WHAT YOU NEED TO DO: State the number of lines that hold "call" in the records below, with no other words.
- - -
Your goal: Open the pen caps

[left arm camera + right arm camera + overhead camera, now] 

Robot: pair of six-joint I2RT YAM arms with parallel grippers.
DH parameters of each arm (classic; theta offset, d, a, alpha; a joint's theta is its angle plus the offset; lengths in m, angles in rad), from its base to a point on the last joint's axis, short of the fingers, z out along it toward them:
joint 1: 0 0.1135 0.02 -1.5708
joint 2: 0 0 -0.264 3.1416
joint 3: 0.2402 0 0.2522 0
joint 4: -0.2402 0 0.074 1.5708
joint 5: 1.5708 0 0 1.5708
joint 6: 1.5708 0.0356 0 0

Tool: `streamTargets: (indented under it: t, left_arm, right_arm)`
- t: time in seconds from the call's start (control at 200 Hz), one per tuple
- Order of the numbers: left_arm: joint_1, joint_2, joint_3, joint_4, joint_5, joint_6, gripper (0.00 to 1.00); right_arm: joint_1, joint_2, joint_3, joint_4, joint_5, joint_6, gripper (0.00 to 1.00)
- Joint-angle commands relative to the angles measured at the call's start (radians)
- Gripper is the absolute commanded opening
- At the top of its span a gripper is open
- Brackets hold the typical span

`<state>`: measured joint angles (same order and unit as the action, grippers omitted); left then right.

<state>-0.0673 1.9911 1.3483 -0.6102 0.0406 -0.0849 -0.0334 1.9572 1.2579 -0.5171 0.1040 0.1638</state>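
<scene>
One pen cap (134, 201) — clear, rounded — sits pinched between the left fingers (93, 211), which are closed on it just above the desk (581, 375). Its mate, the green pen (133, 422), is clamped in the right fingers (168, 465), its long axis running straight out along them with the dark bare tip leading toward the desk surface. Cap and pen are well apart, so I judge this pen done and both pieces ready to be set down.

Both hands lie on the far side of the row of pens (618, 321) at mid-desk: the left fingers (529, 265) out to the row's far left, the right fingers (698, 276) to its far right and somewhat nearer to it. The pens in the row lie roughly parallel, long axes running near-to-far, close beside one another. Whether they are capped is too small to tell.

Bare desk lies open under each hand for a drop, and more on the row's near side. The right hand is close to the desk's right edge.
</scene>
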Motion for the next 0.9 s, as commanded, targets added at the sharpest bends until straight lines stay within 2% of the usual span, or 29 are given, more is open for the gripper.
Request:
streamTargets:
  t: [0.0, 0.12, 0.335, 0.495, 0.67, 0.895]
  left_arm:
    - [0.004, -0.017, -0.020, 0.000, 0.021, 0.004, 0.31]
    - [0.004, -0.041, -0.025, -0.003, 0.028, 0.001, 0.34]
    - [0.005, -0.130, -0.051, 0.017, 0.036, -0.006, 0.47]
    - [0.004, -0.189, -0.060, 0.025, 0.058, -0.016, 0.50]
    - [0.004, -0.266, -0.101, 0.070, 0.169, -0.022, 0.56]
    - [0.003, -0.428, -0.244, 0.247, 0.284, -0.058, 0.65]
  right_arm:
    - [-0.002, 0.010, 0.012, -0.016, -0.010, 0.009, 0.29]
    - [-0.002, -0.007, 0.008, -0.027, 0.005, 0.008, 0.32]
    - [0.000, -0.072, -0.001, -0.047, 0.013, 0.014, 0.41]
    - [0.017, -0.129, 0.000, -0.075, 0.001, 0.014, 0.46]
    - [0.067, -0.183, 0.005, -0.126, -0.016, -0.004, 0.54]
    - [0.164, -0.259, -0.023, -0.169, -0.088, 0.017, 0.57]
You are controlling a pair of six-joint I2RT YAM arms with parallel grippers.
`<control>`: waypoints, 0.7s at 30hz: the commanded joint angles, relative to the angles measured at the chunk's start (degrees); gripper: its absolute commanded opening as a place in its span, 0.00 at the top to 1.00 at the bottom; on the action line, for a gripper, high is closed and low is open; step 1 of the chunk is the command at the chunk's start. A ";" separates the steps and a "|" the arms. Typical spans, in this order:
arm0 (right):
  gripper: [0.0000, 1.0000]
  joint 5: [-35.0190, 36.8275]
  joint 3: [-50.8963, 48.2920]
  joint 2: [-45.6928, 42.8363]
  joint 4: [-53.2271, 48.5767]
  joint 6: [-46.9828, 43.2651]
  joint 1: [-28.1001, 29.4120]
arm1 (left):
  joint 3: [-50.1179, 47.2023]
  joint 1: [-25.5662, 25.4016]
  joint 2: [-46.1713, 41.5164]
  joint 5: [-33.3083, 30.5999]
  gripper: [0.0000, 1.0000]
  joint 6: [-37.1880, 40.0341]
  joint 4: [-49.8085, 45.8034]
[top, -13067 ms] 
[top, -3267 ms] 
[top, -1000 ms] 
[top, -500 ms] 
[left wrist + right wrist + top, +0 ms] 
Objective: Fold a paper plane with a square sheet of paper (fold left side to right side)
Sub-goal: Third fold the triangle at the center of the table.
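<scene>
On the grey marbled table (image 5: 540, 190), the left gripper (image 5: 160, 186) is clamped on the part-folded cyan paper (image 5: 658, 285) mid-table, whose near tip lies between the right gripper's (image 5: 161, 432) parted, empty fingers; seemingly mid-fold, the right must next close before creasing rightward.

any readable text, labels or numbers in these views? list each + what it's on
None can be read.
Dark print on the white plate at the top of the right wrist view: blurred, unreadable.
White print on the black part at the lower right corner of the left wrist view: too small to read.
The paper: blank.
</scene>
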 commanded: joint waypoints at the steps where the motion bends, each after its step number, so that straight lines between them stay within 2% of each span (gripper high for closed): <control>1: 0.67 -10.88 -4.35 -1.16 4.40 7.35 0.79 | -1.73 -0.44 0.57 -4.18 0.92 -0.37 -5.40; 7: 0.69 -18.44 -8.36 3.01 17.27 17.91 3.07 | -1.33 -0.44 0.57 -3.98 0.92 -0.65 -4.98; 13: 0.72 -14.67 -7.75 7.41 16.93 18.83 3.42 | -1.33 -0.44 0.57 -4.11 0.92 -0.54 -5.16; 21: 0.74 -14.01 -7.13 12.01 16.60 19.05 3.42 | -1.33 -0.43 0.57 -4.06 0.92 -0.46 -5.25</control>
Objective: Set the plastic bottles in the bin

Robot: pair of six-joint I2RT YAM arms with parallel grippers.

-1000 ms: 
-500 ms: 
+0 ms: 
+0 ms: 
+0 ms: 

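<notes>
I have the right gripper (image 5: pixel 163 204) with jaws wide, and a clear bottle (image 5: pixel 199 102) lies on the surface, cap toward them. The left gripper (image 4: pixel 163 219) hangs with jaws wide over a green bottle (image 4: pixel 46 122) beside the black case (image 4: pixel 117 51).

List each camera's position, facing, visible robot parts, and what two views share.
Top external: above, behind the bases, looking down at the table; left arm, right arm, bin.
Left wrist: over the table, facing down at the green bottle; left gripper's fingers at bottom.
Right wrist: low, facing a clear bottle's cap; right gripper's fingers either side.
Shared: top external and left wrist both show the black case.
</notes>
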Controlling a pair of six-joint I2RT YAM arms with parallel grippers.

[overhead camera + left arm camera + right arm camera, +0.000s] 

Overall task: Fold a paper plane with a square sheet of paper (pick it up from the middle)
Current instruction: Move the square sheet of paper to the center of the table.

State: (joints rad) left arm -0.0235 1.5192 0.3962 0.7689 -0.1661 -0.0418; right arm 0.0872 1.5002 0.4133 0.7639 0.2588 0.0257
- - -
ANSWER TO THIS EXERCISE: 2